Ad una distanza di circa 10mila chilometri da Washington c’era una volta un nazione che aveva almeno tremila anni di storia alle spalle e che però, dall’ottocento in poi, era caduta un pò in disgrazia.

Infatti dopo la conquista dell’India ad opera di Nadir Sha Afshar (24 Febbraio 1739, battaglia di Karnal), quella terra millenaria non aveva più avuto re degni di questo nome ed era entrata in un lento declino.

I cugini degli americani, gli inglesi, avevano di fatto conquistato quella terra nel 1925, riuscendo a far salire al trono un barbaro e violento caporale del corpo dei cosacchi, un certo Reza Khan.

Gli americani iniziarono a ficcarci il naso proprio in quegli anni e tolsero il controllo di quella terra agli inglesi nel 1953 quando con uno dei colpi di Stato meglio riusciti, nella storia della Cia, riportarono al potere lo spodestato figlio di Reza Khan, Mohammad Reza Pahlavì.

Nel 1979 la terra millenaria si risvegliò, e che risveglio: gli americani vennero buttati fuori in malo modo e ricevettero la più grande umiliazione della loro storia; le loro spie vennero tenute prigioniere nella capitale della nazione nel loro covo per 444 giorni; la loro ambasciata oggi è un museo che i bambini delle elementari visitano per capire che “questi signori” intercettavano le telefonate nel loro Paese con strumenti all’avanguardia negli anni ’80.
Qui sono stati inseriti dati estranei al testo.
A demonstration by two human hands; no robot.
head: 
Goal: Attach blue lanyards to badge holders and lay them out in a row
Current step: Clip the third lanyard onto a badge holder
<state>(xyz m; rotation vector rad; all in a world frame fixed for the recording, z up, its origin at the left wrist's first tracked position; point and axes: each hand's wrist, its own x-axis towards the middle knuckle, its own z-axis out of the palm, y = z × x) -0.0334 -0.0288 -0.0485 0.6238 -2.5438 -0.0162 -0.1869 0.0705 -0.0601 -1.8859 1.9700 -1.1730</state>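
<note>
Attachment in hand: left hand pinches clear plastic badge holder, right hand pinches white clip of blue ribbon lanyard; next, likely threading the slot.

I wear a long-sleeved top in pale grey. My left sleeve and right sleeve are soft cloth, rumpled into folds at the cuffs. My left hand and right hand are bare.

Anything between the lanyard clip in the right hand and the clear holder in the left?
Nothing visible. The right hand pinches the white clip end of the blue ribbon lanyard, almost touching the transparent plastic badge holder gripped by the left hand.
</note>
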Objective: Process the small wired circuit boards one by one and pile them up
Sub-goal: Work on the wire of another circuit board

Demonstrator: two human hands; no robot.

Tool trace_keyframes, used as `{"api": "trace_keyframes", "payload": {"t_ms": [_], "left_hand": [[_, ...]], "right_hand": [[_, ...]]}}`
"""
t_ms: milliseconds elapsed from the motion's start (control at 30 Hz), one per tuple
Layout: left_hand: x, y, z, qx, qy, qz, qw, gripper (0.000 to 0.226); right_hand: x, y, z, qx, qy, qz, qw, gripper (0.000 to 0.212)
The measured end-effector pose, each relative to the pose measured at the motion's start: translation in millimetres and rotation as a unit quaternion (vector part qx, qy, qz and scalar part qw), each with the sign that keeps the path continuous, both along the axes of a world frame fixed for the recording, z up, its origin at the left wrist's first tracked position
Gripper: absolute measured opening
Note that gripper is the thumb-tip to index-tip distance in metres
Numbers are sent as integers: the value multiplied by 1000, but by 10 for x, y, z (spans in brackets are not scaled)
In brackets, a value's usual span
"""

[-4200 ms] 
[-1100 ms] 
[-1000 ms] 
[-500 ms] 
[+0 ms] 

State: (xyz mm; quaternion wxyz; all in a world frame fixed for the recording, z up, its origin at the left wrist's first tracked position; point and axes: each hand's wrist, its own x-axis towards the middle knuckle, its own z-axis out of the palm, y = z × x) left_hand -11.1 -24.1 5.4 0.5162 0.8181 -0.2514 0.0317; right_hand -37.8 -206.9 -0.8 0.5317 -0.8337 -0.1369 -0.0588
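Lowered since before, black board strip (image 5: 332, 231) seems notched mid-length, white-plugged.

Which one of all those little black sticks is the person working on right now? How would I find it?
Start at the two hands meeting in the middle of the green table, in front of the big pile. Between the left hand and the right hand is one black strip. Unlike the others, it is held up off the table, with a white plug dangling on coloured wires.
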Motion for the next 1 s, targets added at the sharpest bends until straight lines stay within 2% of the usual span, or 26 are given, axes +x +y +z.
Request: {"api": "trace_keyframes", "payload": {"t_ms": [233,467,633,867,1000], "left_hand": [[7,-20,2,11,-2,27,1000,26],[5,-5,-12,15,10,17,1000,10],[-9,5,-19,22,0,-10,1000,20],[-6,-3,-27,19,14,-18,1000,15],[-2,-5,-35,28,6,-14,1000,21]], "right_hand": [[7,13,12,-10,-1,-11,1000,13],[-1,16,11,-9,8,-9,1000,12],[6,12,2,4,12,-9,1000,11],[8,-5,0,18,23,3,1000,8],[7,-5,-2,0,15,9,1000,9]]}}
Il risveglio della terra millenaria era spaventoso per Washington: quella gente a 10mila chilometri di distanza diceva, per voce del suo anziano leader, che voleva essere indipendente; non era il solito governo comunista; questi facevano sul serio: volevano essere “nè orientali, nè occidentali”. In più volevano anche sostenere pure “gli oppressi” ovunque nel mondo e “dire no al colonialismo” e all’arroganza “delle Potenze”. La costituzione della nazione proibiva le relazioni con il Sudafrica, per l’Apartheid e con Israele per l’oppressione nei confronti dei palestinesi. Il messaggio della nazione, anche se creatosi in un ambito culturale particolare, era mondiale e assolutamente serio.

A questo punto anche i rivali sovietici degli americani erano molto preoccupati e fu così che credettero di aver trovato la soluzione: il signor Saddam Hussein.
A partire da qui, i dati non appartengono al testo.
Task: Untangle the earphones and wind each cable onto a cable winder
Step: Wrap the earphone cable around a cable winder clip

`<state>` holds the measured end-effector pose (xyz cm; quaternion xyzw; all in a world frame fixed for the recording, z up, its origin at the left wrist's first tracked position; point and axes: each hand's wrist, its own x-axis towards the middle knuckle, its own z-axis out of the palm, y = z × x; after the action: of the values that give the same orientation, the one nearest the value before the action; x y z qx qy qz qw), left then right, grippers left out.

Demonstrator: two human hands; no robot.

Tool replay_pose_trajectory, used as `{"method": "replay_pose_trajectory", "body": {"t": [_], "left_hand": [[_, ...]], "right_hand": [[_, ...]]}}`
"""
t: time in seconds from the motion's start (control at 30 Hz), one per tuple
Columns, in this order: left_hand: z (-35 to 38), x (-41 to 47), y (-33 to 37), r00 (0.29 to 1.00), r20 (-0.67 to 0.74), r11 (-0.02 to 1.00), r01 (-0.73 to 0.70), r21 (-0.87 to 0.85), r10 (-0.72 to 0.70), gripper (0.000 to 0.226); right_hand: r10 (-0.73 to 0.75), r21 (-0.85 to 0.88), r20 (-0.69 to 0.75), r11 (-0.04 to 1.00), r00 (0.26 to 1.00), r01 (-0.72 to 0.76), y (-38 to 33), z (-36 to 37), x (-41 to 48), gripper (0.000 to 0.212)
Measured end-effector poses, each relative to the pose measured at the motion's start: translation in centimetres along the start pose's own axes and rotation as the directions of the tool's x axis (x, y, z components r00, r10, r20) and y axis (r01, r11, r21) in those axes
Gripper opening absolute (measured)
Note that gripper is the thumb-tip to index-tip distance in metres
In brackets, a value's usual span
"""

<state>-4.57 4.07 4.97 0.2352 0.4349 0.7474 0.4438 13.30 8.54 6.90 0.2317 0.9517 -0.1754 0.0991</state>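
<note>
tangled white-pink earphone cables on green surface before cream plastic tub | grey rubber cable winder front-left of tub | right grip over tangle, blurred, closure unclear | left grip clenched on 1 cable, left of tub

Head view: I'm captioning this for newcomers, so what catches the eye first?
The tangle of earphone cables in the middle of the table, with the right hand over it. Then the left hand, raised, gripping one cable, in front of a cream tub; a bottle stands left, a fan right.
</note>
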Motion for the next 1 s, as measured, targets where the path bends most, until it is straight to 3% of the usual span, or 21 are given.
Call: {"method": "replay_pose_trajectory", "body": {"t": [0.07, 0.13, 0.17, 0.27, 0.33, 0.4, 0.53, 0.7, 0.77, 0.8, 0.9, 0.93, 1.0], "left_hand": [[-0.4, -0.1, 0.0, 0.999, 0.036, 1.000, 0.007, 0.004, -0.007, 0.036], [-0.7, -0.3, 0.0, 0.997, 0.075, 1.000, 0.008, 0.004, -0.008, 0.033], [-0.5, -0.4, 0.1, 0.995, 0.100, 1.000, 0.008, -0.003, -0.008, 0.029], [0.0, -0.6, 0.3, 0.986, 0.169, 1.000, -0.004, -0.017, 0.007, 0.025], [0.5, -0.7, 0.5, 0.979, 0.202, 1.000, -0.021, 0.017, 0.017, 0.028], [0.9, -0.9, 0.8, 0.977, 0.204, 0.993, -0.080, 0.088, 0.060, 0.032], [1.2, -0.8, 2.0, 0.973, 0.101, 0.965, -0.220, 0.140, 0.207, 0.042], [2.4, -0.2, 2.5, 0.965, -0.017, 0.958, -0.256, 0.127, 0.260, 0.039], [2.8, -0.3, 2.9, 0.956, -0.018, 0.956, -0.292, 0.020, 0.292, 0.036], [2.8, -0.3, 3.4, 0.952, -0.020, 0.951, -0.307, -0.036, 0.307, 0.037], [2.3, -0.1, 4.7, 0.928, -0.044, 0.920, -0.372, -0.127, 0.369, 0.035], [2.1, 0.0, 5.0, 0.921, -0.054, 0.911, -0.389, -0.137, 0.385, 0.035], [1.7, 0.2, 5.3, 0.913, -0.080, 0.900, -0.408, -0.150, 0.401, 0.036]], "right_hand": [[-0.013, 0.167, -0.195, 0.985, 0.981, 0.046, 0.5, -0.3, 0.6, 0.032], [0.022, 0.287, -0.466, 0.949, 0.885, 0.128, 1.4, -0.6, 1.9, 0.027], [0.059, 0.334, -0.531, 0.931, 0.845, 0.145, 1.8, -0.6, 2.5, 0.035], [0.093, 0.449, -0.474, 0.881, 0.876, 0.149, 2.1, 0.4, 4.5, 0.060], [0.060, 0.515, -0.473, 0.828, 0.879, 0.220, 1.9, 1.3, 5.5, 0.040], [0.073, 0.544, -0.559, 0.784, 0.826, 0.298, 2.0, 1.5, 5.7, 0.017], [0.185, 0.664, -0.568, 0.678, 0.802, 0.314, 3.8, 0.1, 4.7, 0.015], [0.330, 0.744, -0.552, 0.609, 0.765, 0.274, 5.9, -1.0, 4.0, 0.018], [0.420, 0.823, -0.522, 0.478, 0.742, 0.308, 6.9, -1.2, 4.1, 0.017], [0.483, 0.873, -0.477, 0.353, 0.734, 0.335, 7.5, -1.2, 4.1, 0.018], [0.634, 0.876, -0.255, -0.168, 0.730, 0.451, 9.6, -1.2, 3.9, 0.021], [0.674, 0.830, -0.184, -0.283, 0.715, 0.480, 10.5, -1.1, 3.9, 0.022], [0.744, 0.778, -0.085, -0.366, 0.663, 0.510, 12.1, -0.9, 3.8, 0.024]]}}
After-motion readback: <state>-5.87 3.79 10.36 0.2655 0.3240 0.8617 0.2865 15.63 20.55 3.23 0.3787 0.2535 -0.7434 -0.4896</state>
Gli americani garantirono le foto satellitari, l’aiuto logistico ed i finanziamenti; il mondo arabo, che era così ottuso da non capire che quella era una liberazione e non una minaccia, contribuì; l’Arabia Saudita pagò fior di quattrini; la Russia diede i Mig, la Germania le armi chimiche, l’Inghilterra le armi leggere, purtroppo pare che pure l’Italia vendette armi.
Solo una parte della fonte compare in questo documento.